Put simply, Godot can’t be a community-driven open source project and support consoles at the same time. But there are ways around this, which is why W4 hopes to make money by offering a porting service to help developers convert their existing games into a console-compatible format.
“W4 will offer console ports to developers under very accessible terms,” Linietsky said. “Independent developers won’t need to pay upfront to publish, while for larger companies there will be commercial packages that include support.”
Elsewhere, W4 is developing a range of products and services which it’s currently keeping under wraps, with Linietsky noting that they will most likely be announced at Game Developers Conference (GDC) in San Francisco next March.
“The aim of W4 is to help developers overcome any problem developers may stumble upon while trying to use Godot commercially,” Linietsky added.
It’s worth noting that there are a handful of commercial companies out there already, such as Lone Wolf Technology and Pineapple Works, that help developers get the most out of Godot — including console porting. But Linietsky was keen to highlight one core difference between W4 and these incumbents: its expertise.
“The main distinctive feature of W4 is that it has been created by the Godot project leadership, which are the individuals with the most understanding and insight about Godot and its community,” he said.
Of Godot’s 1,500 or so contributors, 10 are more-or-less permanent hires, paid via community donations. Similarly, W4’s current team of 12 largely consists of long-standing Godot contributors, spread across eight different countries in the Americas and Europe. This is much like how other companies built on an open source foundation started out, including Red Hat and WordPress.com’s parent Automattic, which was one of the most well-known “distributed” companies out there, long before the remote-work revolution came along in 2020.
Indeed, distributed work is one of the core defining characteristics of open source software development.

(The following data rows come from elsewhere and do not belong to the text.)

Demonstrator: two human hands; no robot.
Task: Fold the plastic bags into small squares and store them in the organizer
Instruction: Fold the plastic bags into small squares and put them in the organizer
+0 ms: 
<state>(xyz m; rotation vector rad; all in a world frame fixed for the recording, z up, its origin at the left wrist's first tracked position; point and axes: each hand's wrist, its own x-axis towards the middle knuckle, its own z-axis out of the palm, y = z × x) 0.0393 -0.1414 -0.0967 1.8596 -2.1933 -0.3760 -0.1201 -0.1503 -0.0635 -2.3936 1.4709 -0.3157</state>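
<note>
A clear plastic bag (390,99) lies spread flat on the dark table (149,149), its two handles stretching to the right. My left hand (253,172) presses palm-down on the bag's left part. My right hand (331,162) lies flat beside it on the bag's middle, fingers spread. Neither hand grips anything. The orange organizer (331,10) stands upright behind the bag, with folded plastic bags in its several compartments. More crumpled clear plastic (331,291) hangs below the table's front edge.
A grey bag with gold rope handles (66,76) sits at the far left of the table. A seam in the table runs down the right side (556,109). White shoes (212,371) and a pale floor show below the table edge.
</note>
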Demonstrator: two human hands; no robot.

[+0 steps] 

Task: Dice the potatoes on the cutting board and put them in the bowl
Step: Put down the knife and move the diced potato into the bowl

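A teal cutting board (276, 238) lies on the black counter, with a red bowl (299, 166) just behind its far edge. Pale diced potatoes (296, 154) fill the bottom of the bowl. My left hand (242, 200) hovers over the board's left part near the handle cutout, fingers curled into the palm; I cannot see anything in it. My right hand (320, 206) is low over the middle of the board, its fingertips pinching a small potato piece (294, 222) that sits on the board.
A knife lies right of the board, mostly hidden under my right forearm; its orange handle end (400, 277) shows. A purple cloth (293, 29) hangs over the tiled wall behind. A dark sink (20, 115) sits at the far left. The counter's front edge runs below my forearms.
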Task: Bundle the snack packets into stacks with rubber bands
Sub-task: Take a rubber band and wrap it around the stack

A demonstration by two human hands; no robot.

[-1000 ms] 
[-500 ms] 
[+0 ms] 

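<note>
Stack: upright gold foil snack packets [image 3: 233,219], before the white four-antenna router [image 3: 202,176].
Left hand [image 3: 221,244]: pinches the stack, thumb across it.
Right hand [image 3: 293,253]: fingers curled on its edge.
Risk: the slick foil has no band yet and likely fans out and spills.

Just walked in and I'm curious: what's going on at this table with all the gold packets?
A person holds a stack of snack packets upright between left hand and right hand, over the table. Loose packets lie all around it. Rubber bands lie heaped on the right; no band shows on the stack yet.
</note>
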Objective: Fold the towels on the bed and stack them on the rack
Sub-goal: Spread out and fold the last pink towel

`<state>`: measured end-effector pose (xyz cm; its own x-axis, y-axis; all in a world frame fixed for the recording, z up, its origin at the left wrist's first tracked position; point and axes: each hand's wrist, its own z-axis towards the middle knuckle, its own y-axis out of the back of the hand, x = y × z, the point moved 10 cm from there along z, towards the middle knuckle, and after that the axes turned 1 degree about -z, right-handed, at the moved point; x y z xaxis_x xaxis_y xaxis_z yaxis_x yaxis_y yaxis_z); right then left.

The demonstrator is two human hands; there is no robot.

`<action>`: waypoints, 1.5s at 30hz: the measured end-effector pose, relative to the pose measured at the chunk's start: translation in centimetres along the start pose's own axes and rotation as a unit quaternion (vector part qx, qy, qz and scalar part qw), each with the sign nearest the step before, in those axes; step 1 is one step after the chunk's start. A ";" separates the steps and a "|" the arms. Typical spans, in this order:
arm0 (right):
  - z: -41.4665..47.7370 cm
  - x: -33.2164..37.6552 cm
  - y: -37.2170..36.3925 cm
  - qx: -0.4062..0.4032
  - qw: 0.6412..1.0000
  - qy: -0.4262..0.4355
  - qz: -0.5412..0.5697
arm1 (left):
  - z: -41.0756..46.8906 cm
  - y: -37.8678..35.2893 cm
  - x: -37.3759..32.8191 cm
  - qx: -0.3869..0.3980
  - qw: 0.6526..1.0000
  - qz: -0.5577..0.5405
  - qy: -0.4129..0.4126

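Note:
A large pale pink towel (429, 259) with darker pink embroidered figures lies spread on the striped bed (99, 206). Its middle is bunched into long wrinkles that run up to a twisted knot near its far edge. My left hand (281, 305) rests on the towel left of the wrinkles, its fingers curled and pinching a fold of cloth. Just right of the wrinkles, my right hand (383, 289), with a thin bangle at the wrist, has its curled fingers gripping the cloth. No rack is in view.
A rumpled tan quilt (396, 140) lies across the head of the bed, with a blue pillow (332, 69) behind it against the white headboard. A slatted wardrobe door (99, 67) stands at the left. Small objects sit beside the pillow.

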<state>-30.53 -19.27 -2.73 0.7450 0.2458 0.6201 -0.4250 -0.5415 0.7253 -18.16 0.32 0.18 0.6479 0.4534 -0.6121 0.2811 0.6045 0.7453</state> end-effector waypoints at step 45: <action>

By way of example, Linietsky is based in Spain, while co-founder and COO Rémi Verschelde works from Denmark. The other two founders, CTO Fabio Alessandrelli and CMO Nicola Farronato, operate from different locations in Italy.
But every legal entity needs to choose somewhere as its corporate home. And similar to many tech companies, W4 elected Dublin, Ireland as its official HQ — though this presence is really just on paper, only.
“We are based in Ireland because two of the co-founders have previously established there, have relatives and are very familiar with the Irish ecosystem,” Linietsky said.